5千円で手にした宝物
高校入学直前、養母との暮らしが始まった。養父を失った宗次さんは、入れ替わるようにもうひとつ、心打たれる出会いがあった。クラシック音楽である。
「養母はとある会社の社員寮で賄いさんをしていてね。そんな母と同居するようになって初めて電灯のもとでの生活が始まりました。そんな高校1年の6月のことです」
入学以来、毎朝登校前に働いていた豆腐屋さんのバイト代で、同級生からテープレコーダーを買い取ったのだ。月々千円払いの5千円で手にした初めての宝物だった。
その日は部活後、飛ぶようにして帰宅、歌謡曲でもやっていないかと養母が手に入れた中古テレビをつけたがやっていない。NHKをつけてみると、教育テレビでNHK交響楽団が演奏していた。

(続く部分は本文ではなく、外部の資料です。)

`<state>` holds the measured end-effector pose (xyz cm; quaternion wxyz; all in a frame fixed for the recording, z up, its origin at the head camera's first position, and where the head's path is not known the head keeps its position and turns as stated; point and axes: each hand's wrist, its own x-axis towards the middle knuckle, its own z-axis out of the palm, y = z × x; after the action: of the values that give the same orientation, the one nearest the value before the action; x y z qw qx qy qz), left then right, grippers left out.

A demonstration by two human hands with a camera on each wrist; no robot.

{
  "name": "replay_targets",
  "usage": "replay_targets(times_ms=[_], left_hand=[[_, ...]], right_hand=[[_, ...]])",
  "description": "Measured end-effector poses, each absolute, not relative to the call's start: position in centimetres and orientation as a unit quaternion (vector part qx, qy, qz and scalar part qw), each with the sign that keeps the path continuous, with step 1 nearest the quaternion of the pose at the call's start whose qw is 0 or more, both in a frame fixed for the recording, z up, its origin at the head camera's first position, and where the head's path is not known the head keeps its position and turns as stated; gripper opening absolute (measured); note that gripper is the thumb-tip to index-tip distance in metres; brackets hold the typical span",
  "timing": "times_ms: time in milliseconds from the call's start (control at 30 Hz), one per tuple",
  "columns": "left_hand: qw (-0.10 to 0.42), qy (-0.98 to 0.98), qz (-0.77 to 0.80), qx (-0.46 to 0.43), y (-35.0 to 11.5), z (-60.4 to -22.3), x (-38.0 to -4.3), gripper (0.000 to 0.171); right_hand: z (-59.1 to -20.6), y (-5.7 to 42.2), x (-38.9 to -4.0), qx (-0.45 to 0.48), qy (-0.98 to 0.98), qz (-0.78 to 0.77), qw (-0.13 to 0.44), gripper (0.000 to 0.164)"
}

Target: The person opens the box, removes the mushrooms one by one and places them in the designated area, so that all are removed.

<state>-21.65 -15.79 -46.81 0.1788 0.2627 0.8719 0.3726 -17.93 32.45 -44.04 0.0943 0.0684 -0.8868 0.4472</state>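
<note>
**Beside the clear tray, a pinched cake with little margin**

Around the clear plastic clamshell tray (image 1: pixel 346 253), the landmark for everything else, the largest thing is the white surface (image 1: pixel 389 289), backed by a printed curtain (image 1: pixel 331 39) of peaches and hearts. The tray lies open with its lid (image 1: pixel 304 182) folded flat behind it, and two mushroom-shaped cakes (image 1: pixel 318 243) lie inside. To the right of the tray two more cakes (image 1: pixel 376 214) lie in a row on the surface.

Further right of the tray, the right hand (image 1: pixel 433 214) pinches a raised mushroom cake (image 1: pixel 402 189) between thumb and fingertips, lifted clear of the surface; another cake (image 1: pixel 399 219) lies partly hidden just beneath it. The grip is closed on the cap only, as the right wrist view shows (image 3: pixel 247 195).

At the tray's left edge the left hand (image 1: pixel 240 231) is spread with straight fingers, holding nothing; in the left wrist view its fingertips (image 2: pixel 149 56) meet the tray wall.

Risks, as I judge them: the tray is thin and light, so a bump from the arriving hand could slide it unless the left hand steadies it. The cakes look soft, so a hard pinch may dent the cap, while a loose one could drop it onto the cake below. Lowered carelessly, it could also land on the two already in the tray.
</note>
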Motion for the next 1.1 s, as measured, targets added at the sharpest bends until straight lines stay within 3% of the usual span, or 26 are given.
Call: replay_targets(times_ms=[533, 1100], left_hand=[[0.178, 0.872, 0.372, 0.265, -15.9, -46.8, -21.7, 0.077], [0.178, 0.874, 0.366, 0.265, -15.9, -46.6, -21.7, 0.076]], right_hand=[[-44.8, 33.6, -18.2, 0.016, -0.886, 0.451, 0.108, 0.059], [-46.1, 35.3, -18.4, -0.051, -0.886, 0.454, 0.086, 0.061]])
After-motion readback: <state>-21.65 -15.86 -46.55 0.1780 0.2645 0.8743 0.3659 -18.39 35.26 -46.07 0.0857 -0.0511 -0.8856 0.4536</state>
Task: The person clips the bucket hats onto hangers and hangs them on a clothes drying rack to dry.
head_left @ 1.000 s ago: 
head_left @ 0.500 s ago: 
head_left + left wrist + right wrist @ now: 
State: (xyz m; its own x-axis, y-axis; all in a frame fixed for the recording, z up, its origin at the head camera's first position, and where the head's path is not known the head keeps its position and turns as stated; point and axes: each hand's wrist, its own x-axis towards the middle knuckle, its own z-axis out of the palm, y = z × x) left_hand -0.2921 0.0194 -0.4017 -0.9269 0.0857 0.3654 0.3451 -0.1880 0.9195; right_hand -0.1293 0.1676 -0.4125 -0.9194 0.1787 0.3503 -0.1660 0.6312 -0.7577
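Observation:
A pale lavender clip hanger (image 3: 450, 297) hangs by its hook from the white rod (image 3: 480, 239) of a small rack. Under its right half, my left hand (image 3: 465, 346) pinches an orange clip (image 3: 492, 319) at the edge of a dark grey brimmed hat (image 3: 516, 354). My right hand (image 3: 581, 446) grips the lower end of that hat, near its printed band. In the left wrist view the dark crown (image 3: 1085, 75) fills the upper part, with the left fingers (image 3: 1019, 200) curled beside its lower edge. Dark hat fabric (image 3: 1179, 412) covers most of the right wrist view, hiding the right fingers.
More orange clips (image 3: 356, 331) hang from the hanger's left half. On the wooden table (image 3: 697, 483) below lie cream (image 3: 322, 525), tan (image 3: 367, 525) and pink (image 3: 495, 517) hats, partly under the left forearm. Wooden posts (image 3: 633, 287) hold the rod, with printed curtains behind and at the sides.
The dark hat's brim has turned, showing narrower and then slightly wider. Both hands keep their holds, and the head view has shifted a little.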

「それを録音して寝て。翌朝、目が覚めるとすぐに再生ボタンを押して、2曲目に流れたのがメンデルスゾーンの『ヴァイオリン協奏曲ホ短調』。いまでもね、しばしば冒頭から涙が出てきますよ。
あのとき、テープレコーダーを買わなかったら。あるいは録音したとき、流れていたのが歌謡曲だったりメンデルスゾーンでなかったら。絶対、クラシックとは縁がなかったと思いますよ」
翌日から、全楽章を聴いてから当校するのが日課となっていた。
1967年、高校卒業後は、新聞の求人広告で見つけた不動産仲介会社に入社した。
コツコツとシケモクならぬ不動産情報を集め、“喜んでもらえることを一生懸命にやる”姿勢が功を奏したのか、毎月上位の営業成績を収めるほどに。入社3年もたったころには、土地を買ってくださったお客さまに、マイホームの平面プランを描いてあげたいと思うようになった。

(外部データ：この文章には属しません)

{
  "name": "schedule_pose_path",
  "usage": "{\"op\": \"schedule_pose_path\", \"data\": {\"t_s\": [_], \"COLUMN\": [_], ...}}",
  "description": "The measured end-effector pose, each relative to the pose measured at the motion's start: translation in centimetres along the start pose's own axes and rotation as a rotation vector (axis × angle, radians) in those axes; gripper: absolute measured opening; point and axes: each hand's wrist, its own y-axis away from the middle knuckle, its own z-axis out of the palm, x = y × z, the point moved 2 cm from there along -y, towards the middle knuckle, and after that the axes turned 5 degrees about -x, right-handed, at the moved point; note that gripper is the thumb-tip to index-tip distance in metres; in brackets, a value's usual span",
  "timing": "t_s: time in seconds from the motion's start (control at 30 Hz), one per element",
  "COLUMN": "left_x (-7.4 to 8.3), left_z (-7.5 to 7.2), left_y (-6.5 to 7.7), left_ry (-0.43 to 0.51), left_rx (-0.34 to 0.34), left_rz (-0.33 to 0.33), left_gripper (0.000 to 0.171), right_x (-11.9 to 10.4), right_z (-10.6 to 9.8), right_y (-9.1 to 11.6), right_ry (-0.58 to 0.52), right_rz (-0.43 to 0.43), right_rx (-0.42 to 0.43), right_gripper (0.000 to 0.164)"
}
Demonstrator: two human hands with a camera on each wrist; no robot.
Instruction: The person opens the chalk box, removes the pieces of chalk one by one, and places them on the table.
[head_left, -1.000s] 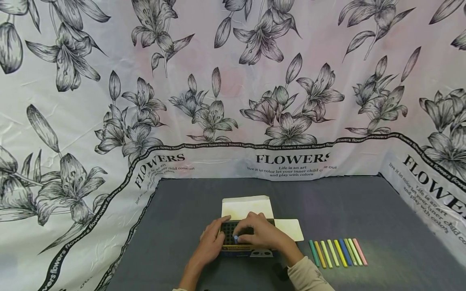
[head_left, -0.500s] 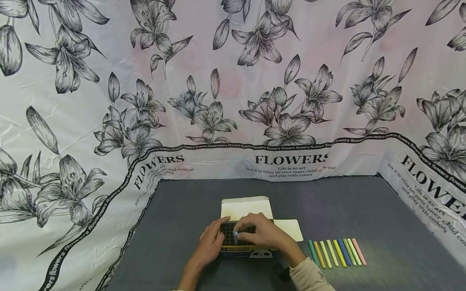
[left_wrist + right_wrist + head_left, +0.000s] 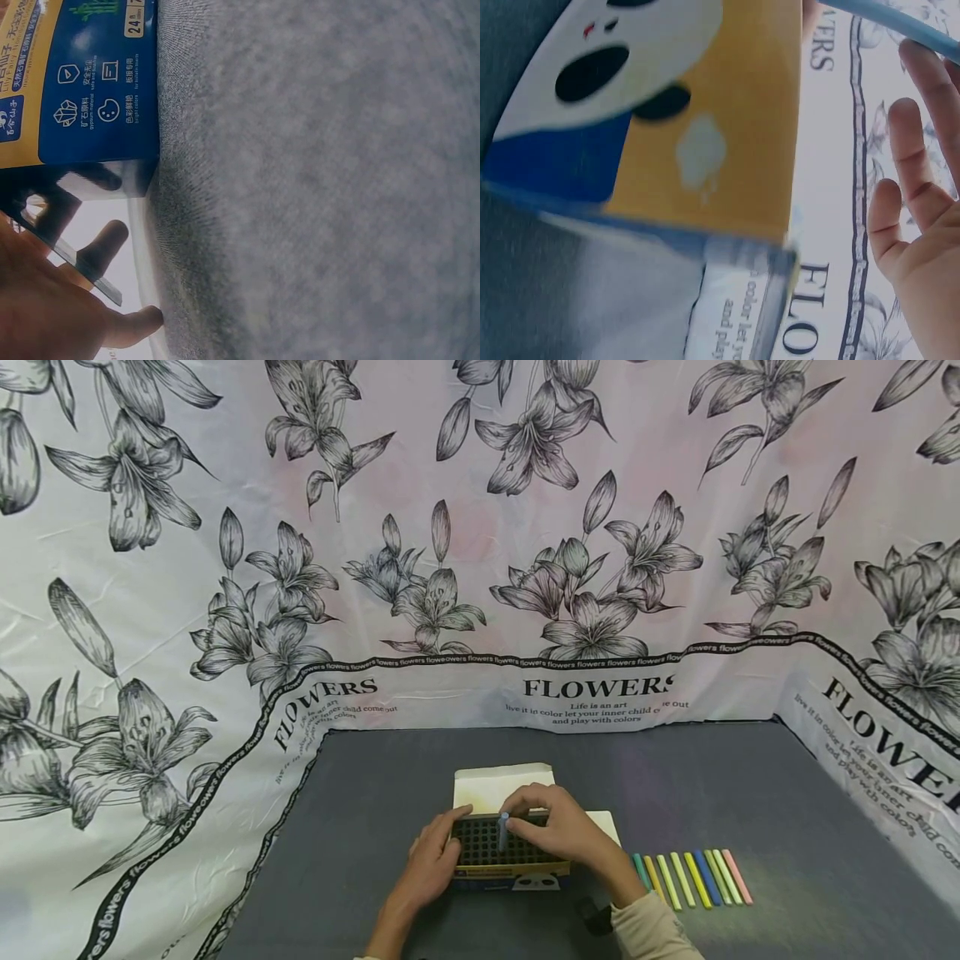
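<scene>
A chalk box (image 3: pixel 513 870) stands with its lid flaps folded out, showing a black insert with rows of round holes. My right hand (image 3: pixel 558 828) pinches a light blue chalk stick (image 3: pixel 502 835) between thumb and index finger, upright over the insert. In the right wrist view the stick (image 3: pixel 900 24) shows at top right, its other fingers loosely extended. On the box's left side rests my left hand (image 3: pixel 432 858), index finger along the edge towards the far corner. The left wrist view has that hand (image 3: pixel 52 307) with outstretched fingers beside a side flap (image 3: pixel 90 276).
Right of the box, several chalk sticks (image 3: pixel 705 878) lie in a row: green, orange, yellow, blue and pink. A small dark object (image 3: pixel 595 916) sits near the right sleeve (image 3: pixel 654 928). Flower-printed cloth (image 3: pixel 592 693) hangs behind the grey tabletop (image 3: pixel 360 793).
My right hand has shifted right and slightly up with the blue chalk stick, which now shows more of its length above the insert. The left hand stays on the box.
</scene>
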Motion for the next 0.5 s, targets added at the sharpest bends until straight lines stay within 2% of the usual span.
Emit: {"op": "schedule_pose_path", "data": {"t_s": [0.2,0.5], "left_x": [0.0,0.0], "left_z": [-0.1,-0.1], "left_y": [-0.1,-0.1], "left_ry": [0.013,0.005], "left_rx": [-0.013,-0.014], "left_rz": [-0.009,-0.007], "left_gripper": [0.056,0.056], "right_x": [0.4,1.0], "right_z": [-1.3,-2.5], "right_y": [1.1,2.8], "right_ry": [0.026,0.033], "right_rz": [0.057,0.149], "right_rx": [0.092,0.176], "right_gripper": [0.01,0.011]}}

「それで建築を学びたいと、大和ハウス工業名古屋支店に転職することにしたんです」
不動産業から夫婦で喫茶店経営へ
「私、会社に早く行っていたんです。狭い部屋でゆっくりしていられなかったから。そこにいた営業部隊をまとめる唯一の女性事務員。それが後に妻となる直美でした」
“コピーを取って”だの、“タバコを買ってきて”やらの雑用にも気持ちよく応じてくれる笑顔が魅力的な紅一点。
「気立てがよくて、元気で明るくて。2か月後に交際を申し込んだ。本人は相当嫌だったみたいですけど、強引でした、私(笑)」
“コツコツと一生懸命”という宗次さんの姿勢は、恋愛でも変わらない。
直美さんの誕生日には、大好きなヴィバルディの『四季』のレコードに“これは僕のいちばん大好きなレコードです。春になったらドライブしましょう”と書いてプレゼント、交際が始まったという。

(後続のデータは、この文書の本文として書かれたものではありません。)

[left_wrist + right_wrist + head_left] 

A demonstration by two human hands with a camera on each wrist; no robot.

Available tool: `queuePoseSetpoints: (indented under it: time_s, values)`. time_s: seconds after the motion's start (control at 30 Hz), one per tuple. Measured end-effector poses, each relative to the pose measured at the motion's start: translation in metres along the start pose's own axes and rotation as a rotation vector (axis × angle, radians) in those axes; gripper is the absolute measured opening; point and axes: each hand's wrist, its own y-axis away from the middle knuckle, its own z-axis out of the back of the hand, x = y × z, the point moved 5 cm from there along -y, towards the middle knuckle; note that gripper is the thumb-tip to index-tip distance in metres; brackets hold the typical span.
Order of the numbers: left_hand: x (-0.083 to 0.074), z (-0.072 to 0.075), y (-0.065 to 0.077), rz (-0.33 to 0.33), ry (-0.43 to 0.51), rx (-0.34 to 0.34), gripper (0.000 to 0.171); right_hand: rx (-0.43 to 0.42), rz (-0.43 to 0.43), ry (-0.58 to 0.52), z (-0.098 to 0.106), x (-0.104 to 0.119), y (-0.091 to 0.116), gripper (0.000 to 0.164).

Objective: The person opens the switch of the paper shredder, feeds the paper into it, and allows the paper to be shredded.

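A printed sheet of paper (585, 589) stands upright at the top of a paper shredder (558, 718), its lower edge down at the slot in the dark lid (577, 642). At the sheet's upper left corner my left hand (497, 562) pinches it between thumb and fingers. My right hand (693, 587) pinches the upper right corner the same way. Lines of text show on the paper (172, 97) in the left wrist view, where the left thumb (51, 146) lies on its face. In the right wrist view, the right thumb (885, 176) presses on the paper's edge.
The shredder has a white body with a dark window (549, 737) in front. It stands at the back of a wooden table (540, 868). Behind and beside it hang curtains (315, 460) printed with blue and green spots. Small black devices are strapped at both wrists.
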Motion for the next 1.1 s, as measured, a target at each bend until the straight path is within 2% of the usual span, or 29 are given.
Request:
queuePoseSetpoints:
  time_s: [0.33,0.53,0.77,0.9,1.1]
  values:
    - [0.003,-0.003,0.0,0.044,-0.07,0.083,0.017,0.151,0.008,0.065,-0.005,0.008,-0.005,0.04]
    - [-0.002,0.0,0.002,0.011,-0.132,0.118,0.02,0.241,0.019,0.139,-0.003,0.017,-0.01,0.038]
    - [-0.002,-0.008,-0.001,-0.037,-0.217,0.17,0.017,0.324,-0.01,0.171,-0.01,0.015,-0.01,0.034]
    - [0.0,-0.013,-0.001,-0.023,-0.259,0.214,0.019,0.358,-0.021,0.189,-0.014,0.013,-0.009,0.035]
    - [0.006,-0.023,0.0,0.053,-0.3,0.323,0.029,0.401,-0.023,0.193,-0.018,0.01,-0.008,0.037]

「デートの帰り、家に送り届ける車中で“別れよう”と言われたことがありましてね。ここで降ろしたら終わってしまうと思って、彼女の家のまわりを車でぐるぐるまわって解放しなかった(笑)」
直美さんからの結婚の条件は、100万円の貯金をすること。それをわずか半年でクリアした。1972年、大卒初任給が5万円の時代の100万円である。
同年11月、宗次さん24歳、直美さん22歳のとき、めでたく結婚。直美さんは結婚を境に退職、翌年10月には宗次さんも独立して不動産仲介会社『岩倉沿線土地』を開業し、25歳にして経営者となった。
昭和40年代といえば空前の土地ブーム。事業はスタートから順調だったという。
「1棟750万円の小さな建売住宅を、4棟売りました。4棟で3000万円、粗利は2割5分ぐらいだったから750万円。いい商売でした、売れれば、ね」
だが、物心ついてから必死に生きてきた宗次さんには、お客さまが来店するまでの暇な時間がもったいない。
「それで妻に、“喫茶店でもやって日銭が入る商売をやってみない? 不動産と喫茶店の両輪でいこう”。そう話をしたら即座に“喫茶店、やりたいわ! ”と。じゃあと知り合いの不動産屋さんに電話して、2つと見ないで“ここでいいです”と決めて、喫茶店『バッカス』を始めたんです。1973年10月1日のことでした」
名古屋市西区郊外の、住宅と工場がまじり合った地区にあるマンションの1階、17坪の喫茶店。
成功への歯車が、ゆっくりと回り始めた。